The Ninth Circuit did not address the merits of SCAP’s arguments, but instead held that the Objection Letter was not subject to judicial review.  The court explained that, pursuant to the principles of Cooperative Federalism, when a state assumes responsibility for administering the NPDES program, the state becomes the permit-issuing authority, and an objection by EPA to a draft state permit is merely an interim step in the state permitting process.

The court further opined that EPA’s Objection Letter was not a binding order, because the Board had the option of either adopting EPA’s required changes or ceding permitting jurisdiction to EPA, and that in either case the permit could be challenged once it was issued as final.

While NACWA was not involved in this challenge, the Association has been tracking the case closely. There is now precedent from the Seventh, Eighth, and Ninth Circuits holding that EPA’s objections to proposed state permits are not functionally similar to denying a permit, and that the CWA “does not contemplate federal court review of state-issued permits.”   Even so, EPA permit objections are often a concern for NACWA members, particularly when the objections allow the Agency to circumvent the rulemaking process and require states to establish permit terms based on guidance.  NACWA will continue to track this issue and consider opportunities to challenge this practice where appropriate.

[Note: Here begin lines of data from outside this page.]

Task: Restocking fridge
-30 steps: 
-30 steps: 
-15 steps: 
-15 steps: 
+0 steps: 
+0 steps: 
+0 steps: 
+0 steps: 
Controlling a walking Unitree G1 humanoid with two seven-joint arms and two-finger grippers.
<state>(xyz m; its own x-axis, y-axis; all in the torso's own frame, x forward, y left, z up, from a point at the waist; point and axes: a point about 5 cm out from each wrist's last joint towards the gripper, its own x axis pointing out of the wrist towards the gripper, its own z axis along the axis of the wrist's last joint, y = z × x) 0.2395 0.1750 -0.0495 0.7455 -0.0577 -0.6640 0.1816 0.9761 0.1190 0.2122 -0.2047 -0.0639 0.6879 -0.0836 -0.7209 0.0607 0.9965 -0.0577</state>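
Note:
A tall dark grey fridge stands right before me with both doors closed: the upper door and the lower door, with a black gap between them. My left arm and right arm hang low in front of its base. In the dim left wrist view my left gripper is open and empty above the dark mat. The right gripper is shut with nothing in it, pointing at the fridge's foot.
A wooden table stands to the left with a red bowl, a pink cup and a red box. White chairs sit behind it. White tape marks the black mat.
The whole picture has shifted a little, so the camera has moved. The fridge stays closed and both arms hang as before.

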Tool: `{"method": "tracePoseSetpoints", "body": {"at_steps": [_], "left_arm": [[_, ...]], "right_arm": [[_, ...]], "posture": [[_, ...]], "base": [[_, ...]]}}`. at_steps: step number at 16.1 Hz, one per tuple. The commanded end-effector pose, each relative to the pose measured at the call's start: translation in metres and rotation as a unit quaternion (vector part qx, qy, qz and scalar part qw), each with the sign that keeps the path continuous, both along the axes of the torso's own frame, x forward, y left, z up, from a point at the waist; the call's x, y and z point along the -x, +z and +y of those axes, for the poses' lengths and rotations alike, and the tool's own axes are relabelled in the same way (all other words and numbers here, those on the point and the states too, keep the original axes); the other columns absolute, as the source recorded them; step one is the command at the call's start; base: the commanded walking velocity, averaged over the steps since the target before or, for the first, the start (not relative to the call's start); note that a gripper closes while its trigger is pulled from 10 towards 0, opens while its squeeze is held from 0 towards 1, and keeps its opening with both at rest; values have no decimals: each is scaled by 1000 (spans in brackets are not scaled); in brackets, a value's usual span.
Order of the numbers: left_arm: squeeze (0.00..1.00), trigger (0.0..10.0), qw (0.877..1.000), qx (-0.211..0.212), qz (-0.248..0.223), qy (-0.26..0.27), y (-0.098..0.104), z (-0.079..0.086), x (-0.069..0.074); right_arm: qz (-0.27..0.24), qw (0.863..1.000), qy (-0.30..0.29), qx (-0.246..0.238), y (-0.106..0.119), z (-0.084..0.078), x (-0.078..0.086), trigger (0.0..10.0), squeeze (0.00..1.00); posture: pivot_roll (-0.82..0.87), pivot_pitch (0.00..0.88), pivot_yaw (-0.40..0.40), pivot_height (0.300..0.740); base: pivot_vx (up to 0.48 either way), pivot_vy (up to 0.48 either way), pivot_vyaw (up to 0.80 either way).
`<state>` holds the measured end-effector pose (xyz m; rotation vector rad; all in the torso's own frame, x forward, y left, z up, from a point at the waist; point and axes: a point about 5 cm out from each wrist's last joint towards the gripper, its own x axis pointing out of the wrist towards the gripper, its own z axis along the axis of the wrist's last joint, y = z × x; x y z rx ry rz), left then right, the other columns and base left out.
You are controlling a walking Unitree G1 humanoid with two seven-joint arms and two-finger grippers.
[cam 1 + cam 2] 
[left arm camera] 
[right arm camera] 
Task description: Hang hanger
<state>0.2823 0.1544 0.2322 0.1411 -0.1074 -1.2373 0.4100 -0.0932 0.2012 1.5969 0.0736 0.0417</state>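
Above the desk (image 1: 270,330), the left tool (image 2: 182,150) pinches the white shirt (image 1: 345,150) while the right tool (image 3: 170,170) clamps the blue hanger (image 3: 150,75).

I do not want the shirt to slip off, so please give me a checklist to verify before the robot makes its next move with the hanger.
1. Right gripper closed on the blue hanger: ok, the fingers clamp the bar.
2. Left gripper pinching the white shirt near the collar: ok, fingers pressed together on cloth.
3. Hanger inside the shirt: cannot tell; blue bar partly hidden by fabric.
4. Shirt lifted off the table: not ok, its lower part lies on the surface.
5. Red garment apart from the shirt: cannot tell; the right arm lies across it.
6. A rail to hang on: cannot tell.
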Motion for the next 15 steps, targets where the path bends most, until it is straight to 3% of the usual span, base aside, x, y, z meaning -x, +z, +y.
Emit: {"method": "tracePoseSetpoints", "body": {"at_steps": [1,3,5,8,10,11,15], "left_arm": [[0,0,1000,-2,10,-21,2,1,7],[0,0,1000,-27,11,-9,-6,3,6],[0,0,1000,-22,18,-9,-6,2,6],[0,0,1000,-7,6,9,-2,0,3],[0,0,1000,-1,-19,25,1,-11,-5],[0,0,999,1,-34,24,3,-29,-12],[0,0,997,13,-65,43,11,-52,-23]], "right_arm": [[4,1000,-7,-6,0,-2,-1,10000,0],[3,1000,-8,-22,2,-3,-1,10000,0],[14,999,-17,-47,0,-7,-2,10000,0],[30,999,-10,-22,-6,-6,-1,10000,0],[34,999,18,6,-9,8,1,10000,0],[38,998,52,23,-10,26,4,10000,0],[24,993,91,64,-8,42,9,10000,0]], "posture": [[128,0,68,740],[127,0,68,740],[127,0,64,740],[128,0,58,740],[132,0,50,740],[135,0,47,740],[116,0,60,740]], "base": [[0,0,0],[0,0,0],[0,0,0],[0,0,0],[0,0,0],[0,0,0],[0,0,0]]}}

NACWA is involved in closely related pending litigation challenging the inclusion of the Test of Significant Toxicity (TST) for WET in several permits as a result of EPA’s pressure on state agencies to adopt the TST. The applicable regulations do not identify TST as an acceptable methodology and EPA has not gone through the rulemaking process required by the Administrative Procedure Act. NACWA and other stakeholders have raised significant technical questions about the validity of TST, which will result in an increased cost to members to undertake the additional replicate samples necessary to reduce the likelihood of being found in violation.